Day Traders Diary

9/23/13

The major averages began the week on a lower note as the S&P 500 shed 0.5%. Stocks spent the first half of the session in a steady retreat, but managed to regain a portion of their losses during afternoon action.

Seven of ten sectors finished in the red while technology (+0.3%), telecom services (+0.1%), and utilities (+1.2%) outperformed. The technology sectorand the Nasdaqreceived an opening boost from the shares of Apple (AAPL 490.64, +23.23) after the largest sector component reported strong weekend demand for two of its latest devices. As a result of better-than-expected sales, the company said it expects fourth quarter revenue to come in near the top end of analyst estimates. Apple settled higher by 5.0% and component suppliers like Cirrus Logic (CRUS 23.20, +1.19) and Skyworks Solutions (SWKS 25.86, +0.27) also displayed strength.

Elsewhere in technology, BlackBerry (BBRY 8.81, +0.09) rose 1.0% after agreeing to a buyout offer from a consortium led by Toronto-based Fairfax Financial. Per the agreement, BlackBerry shareholders will receive $9.00 per share, which would represent a total transaction value of roughly $4.7 billion.

The outperformance of Apple masked the losses among many other top tech components. Google (GOOG 886.50, -16.61) lost 1.8% and the newest Dow member Visa (V 196.24, -2.59) fell 1.3%. Just like Visa, the other two new Dow additionsGoldman Sachs (GS 165.25, -4.50) and Nike (NKE 68.98, -0.39)ended in the red.

Goldman Sachs settled behind the remaining Dow components as the financial sector (-1.5%) was the only group that ended with a loss larger than 1.0%. The broad weakness was brought on by a Financial Times report indicating Citigroup (C 49.57, -1.64) is likely to record a significant drop in third quarter trading revenue. Separately, afternoon reports from Reuters revealed that U.S. prosecutors in California are planning to announce charges related to mortgage-backed securities issuance against JPMorgan Chase (JPM 51.46, -1.34).

Also of note, the industrial sector (-0.1%) outperformed as two of its top components, Boeing (BA 117.51, +0.88) and General Electric (GE 24.28, +0.27), both gained near 1.0%. However, transportation companies kept the sector from turning positive as the Dow Jones Transportation Average lost 0.6%.

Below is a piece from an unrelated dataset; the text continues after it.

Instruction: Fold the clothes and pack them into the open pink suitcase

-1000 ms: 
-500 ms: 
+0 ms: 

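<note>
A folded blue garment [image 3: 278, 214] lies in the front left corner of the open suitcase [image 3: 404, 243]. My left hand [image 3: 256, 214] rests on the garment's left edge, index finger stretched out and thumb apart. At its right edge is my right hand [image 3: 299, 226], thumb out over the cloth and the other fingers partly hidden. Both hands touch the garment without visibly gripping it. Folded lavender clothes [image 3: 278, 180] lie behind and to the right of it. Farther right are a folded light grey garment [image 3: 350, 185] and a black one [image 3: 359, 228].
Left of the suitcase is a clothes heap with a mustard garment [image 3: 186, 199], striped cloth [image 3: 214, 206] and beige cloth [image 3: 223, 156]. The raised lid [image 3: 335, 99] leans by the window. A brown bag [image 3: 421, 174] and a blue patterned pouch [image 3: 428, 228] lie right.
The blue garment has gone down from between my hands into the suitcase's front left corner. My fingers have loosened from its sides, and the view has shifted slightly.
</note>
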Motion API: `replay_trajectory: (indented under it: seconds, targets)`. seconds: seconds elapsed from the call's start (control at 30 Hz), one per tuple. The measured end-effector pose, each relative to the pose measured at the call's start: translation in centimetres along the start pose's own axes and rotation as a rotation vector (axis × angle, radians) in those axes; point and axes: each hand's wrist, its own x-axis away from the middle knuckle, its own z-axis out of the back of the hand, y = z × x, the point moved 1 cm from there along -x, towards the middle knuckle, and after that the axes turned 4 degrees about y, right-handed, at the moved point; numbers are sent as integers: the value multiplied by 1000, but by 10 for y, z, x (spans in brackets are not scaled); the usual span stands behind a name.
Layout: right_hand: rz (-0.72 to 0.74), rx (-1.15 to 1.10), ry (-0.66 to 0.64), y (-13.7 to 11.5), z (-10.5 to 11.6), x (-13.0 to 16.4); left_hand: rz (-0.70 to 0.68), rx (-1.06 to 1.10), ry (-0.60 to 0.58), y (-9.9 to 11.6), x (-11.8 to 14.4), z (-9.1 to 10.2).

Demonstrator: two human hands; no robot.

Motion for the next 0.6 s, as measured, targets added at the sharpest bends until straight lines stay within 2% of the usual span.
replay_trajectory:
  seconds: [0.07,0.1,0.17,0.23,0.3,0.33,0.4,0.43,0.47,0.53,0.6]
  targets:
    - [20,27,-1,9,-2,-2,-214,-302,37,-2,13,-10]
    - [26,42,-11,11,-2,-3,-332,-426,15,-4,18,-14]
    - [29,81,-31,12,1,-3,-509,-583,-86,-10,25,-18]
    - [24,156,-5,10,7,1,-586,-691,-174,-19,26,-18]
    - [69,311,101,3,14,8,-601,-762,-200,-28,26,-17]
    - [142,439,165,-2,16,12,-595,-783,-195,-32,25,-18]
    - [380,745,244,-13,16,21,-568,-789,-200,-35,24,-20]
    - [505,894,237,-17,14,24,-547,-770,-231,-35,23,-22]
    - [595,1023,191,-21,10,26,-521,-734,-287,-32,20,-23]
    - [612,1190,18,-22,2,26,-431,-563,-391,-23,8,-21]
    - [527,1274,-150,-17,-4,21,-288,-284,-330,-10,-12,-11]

Countercyclical sectors ended mixed as utilities and telecom services ended ahead of the S&P while health care (-0.7%) lagged and consumer staples (-0.5%) ended in-line.

Treasuries finished near their highs with the benchmark 10-yr yield lower by two basis points at 2.72%.

Trading volume was on the light side as less than 700 million shares changed hands on the floor of the New York Stock Exchange.

In news from overseas, the German federal election saw Chancellor Angela Merkel's CDU receive the most votes, but its former coalition partner, FDP, failed to reach the 5.0% threshold needed to enter parliament. This means Ms. Merkel's party will need to find a different coalition partner. Following the CDU victory, Chancellor Merkel said she does not see the need to change Europe's policy course.

Tomorrow, the July Case-Shiller 20-city Index and July FHFA Housing Price Index will both be reported at 9:00 ET while the September consumer confidence report will cross the wires at 10:00 ET.